The researchers gathered training data by pressing 36 keys on a modern MacBook Pro 25 times each and recording the sound produced by each press. Then, they produced waveforms and spectrograms from the recordings that visualize identifiable differences for each key and performed specific data processing steps to augment the signals that can be used for identifying keystrokes.

CoAtNet Classifier
The spectrogram images were used to train ‘CoAtNet,’ which is an image classifier, while the process required some experimentation with epoch, learning rate, and data splitting parameters until the best prediction accuracy results could be achieved.

In their experiments, the researchers used the same laptop, whose keyboard has been used in all Apple laptops for the past two years, an iPhone 13 mini placed 17cm away from the target, and Zoom. The CoANet classifier achieved 95% accuracy from the smartphone recordings and 93% from those captured through Zoom. Skype produced a lower but still usable 91.7% accuracy.
Defense Measures
For users who are overly worried about acoustic side-channel attacks, the paper suggests that they may try altering typing styles or using randomized passwords. Other potential defense measures include using software to reproduce keystroke sounds, white noise, or software-based keystroke audio filters.

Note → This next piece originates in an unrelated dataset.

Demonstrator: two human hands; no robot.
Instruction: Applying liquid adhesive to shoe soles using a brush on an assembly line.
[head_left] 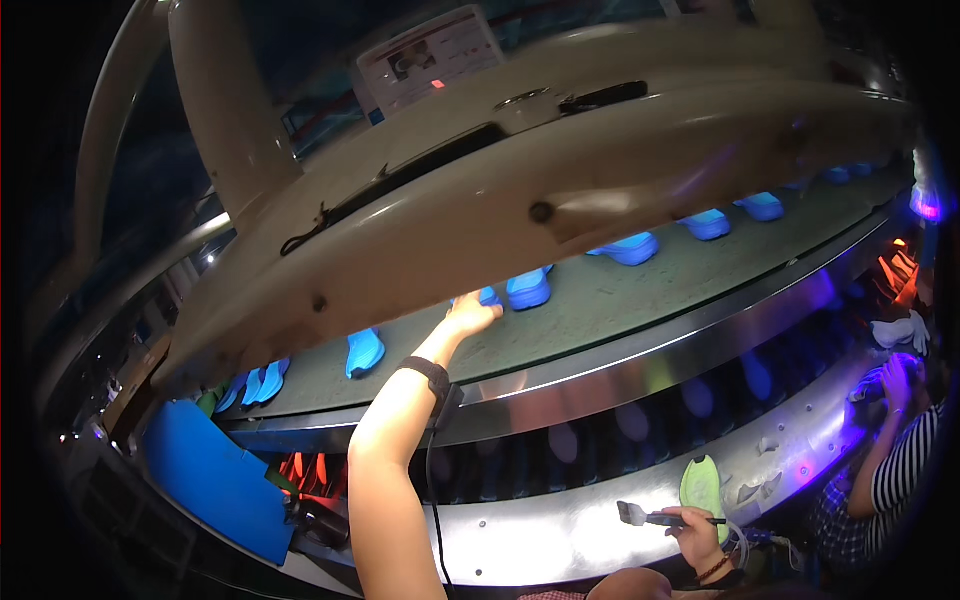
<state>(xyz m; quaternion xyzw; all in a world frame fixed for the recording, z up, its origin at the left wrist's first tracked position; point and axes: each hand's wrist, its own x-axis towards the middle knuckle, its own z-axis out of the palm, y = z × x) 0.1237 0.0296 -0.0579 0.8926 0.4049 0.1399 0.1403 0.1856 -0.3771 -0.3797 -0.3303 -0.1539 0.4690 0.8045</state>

Remember, the attack model proved highly effective even against a very silent keyboard, so adding sound dampeners on mechanical keyboards or switching to membrane-based keyboards is unlikely to help. Ultimately, employing biometric authentication where feasible, and utilizing password managers to circumvent the need to input sensitive information manually, also serve as mitigating factors.
Conclusion
Acoustic attacks have become much simpler due to the abundance of microphone-bearing devices that can achieve high-quality audio captures. This, combined with the rapid advancements in machine learning, makes sound-based side-channel attacks feasible and a lot more dangerous than previously anticipated. Therefore, it is crucial to take necessary precautions to protect sensitive information from being stolen by attackers.